• [Assignment]: Please print every record below exactly as it appears.

• [The input]:
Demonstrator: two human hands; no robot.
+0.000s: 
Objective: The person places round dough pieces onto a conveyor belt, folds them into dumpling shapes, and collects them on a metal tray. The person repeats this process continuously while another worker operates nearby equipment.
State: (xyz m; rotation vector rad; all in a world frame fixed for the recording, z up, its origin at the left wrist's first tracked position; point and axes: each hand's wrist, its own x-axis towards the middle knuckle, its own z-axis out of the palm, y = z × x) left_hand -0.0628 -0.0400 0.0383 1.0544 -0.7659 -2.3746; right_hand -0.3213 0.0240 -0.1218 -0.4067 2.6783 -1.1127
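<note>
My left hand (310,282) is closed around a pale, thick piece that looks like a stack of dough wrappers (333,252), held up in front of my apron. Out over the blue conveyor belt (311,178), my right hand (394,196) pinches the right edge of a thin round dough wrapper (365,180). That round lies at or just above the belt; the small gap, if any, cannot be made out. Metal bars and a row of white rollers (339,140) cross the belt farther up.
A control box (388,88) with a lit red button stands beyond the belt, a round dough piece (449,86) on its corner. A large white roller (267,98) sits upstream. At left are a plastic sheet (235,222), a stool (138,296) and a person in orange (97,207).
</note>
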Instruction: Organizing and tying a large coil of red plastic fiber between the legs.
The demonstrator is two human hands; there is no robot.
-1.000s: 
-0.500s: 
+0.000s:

• [Response to this exercise]:
Demonstrator: two human hands; no robot.
+0.000s: 
Objective: The person places round dough pieces onto a conveyor belt, folds them into dumpling shapes, and collects them on a metal tray. The person repeats this process continuously while another worker operates nearby equipment.
State: (xyz m; rotation vector rad; all in a world frame fixed for the recording, z up, its origin at the left wrist's first tracked position; point and axes: each hand's wrist, its own x-axis towards the middle knuckle, its own z-axis out of the palm, y = z × x) left_hand -0.0628 -0.0400 0.0383 1.0544 -0.7659 -2.3746; right_hand -0.3213 0.0240 -0.1218 -0.4067 2.6783 -1.1127
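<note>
My left hand (310,282) is closed around a pale, thick piece that looks like a stack of dough wrappers (333,252), held up in front of my apron. Out over the blue conveyor belt (311,178), my right hand (394,196) pinches the right edge of a thin round dough wrapper (365,180). That round lies at or just above the belt; the small gap, if any, cannot be made out. Metal bars and a row of white rollers (339,140) cross the belt farther up.
A control box (388,88) with a lit red button stands beyond the belt, a round dough piece (449,86) on its corner. A large white roller (267,98) sits upstream. At left are a plastic sheet (235,222), a stool (138,296) and a person in orange (97,207).
</note>
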Instruction: Organizing and tying a large coil of red plastic fiber between the legs.
The demonstrator is two human hands; there is no robot.
-1.000s: 
-0.500s: 
+0.000s:

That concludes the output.